Emergency Personnel More Prepared for Disaster One Year After Superstorm Sandy
Written by Your 5News Team
Last updated on October 29, 2013 @ 7:04PM
Created on October 29, 2013 @ 5:25PM
A year after Superstorm Sandy hit our area, you couldn't tell the damage done to some areas in Randolph County. However, to reach that place, it took some hard work by first responders.
"It took every municipality, the city of Elkins with their equipment, every town and what equipment they had. To say that it was completely over and finished, it was close to nine months out," said Jim Wise, director of the Randolph County OEM.
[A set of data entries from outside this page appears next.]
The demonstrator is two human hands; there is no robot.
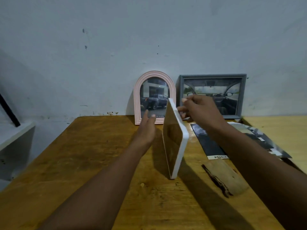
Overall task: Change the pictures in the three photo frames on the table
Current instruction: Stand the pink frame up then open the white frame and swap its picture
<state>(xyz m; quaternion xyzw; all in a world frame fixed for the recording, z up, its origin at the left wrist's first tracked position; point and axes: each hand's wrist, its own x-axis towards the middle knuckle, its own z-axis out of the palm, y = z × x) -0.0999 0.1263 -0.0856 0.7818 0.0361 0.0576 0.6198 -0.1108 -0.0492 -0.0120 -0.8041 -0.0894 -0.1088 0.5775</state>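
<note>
A white rectangular photo frame [177, 143] stands on its edge on the wooden table [93, 163], seen almost edge-on, its brown back facing left. My right hand [199, 108] holds its upper far corner from the right. My left hand [147, 128] hovers just left of the frame, fingers apart, holding nothing. A pink arched frame [137, 97] with a dark pickup picture leans on the wall behind. To its right, a grey rectangular frame [242, 90] shows a car interior.
Loose car pictures [209, 146] lie on the table under my right forearm. A brown backing board [227, 176] lies nearer to me. A second, lighter table [282, 130] adjoins on the right. A white ledge [15, 136] sits at the left.
</note>
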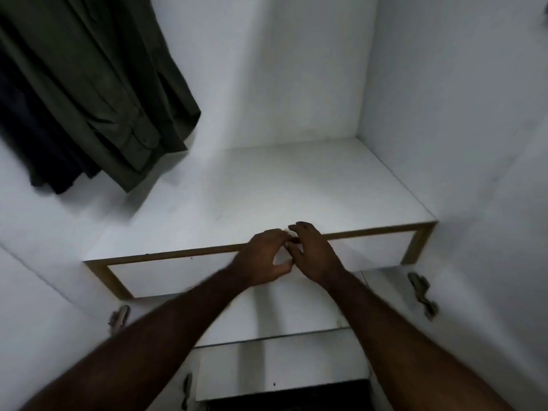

"For about a week, we stayed very, very busy. I had my staff, my duty guys, all of them, worked that week. We actually got 60 to 70 hours of overtime, above and beyond. We actually came in on Tuesday and we stayed here until Saturday," said Chief Tom Meader. "We probably had about 180 calls. Mostly your lines down, trees down. It got to the point that if the power was off the line, the tree was in the road, we'd have to go."
They've improved communication efforts with outside agencies like the Division on Highways and hospitals. More resources are also available to get information out to the public.
One, we've been pretty proactive with media. We also use social media, such as Facebook where we developed a page on that to pump information out. Also, on Nixle, which is essentially a free tool for us to use as a county, for those who want to sign up and get information through text or email," said Wise.
Through those changes, they hope to be more prepared in case this happens again.
"We're probably ready to handle another one, which I hope we don't have, but I think we're very prepared this time," said Meader.
In addition 9 of the 10 fire departments in Randolph County have gotten generators since Superstorm Sandy. Huttonsville-Mill Creek is the only department without one, but a generator was set up across the street from that fire department at the senior center because it's a bigger building. Officials hope to use those places as a shelter in case of another disaster.